Dotsie: Dairy is detrimental to health for a vast number of reasons, but in specific regards to performance, it can inhibit recovery, increase mucus production and restrict airways, and make athletes—particularly those who are lactose intolerant—sick. Several components that make up dairy—such as IGF1 and Neu5gc—make dairy a highly inflammatory food. Athletes experience enough inflammation as it is through intense exercise—the last thing they need is more inflammation to deal with. No matter how much grit you have, if you’re inflamed and not properly recovered, you can’t perform at your best. Athletes who consume dairy aren’t competing at their full potential.
TB: Tell us a bit about the work Switch4Good is doing to promote a dairy-free lifestyle.
Dotsie: Switch4Good has a lot going on both on the individual and systemic change levels. We’re halfway through our Eat Like an Olymp*an campaign (the United States Olympic and Paralympic Committee has banned us from using the “O” word; note: the dairy industry is the USOPC’s title sponsor) to educate others about how to optimize their lives with athlete-level nutrition.
Participants get exclusive access to retired and competing Olympians’ favorite foods and nutrition tips, and we’ve had a tremendously positive response from those who have signed up.
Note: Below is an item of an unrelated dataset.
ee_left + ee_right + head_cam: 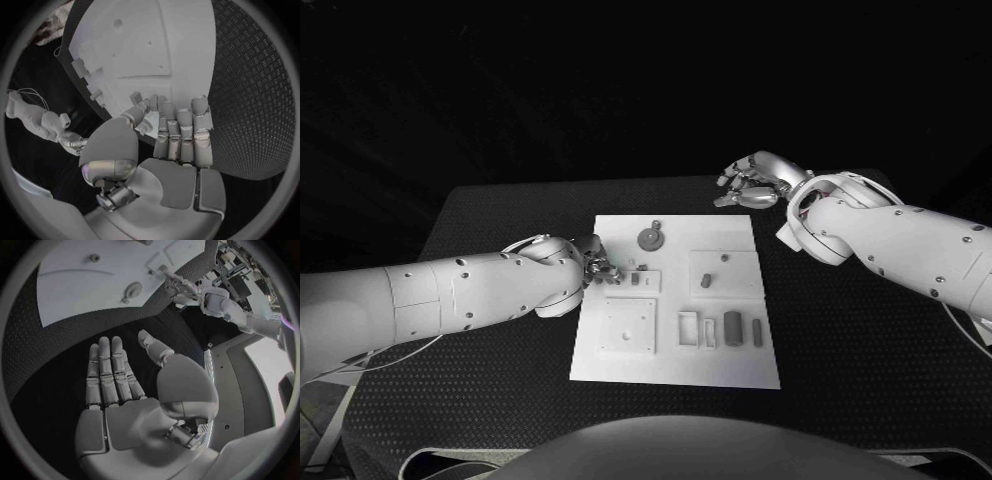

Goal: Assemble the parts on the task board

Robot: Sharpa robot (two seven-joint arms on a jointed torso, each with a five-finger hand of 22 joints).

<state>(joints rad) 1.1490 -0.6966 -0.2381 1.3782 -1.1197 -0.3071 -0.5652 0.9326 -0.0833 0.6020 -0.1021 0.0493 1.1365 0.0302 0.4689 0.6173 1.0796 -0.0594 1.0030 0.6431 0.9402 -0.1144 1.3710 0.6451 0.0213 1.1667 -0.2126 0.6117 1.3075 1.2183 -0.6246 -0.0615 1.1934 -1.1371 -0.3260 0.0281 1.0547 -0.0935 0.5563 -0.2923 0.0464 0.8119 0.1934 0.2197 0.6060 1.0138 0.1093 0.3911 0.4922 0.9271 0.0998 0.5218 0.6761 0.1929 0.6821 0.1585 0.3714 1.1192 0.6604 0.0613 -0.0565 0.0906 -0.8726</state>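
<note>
Grey, stiff little parts (733, 324) lie on the white task board (675, 372) mid-counter; they look light and slippery, so pinch their long sides. Your left hand (599, 266) reaches the board's edge, grasp unclear; your right hand (122, 390) hangs empty, fingers outstretched.

The head camera looks steeply down from above the near edge of the desk (488, 215), taking in the whole task board (678, 300) and both arms. The left wrist camera sits close behind the left hand (178, 132), facing across the board (137, 50) toward the right arm. The right wrist camera sits close behind the right hand (119, 375), facing the board (94, 280). All three views share the board.
</note>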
We’re also working to ensure soy milk is available in all public schools at the same reimbursement as cow’s milk, and we have a momentous campaign this fall that will tackle social injustice issues when it comes to the non-dairy upcharge at most coffee shops.
TB: Do you have a mantra? Words you live by?
Dotsie: Never stop discovering. So many folks become stagnant in life where they feel like they can’t do something because they are too old, too stuck, or too inexperienced. My road to the Olympics was fueled by discovery entirely, and so is my work today with my non-profit. My cycling career, which was never supposed to happen after I almost lost my life to anorexia and didn’t pick up a bicycle until the age of 26, was entirely guided by me just being open to what the following day could bring.
Yes, I worked hard and pushed through the rough patches, but honestly, I just kept asking myself “what is possible if I just keep pushing?” I always stayed true to simply discovering what I was capable of and it was so much more than I ever would have imagined in my wildest dreams.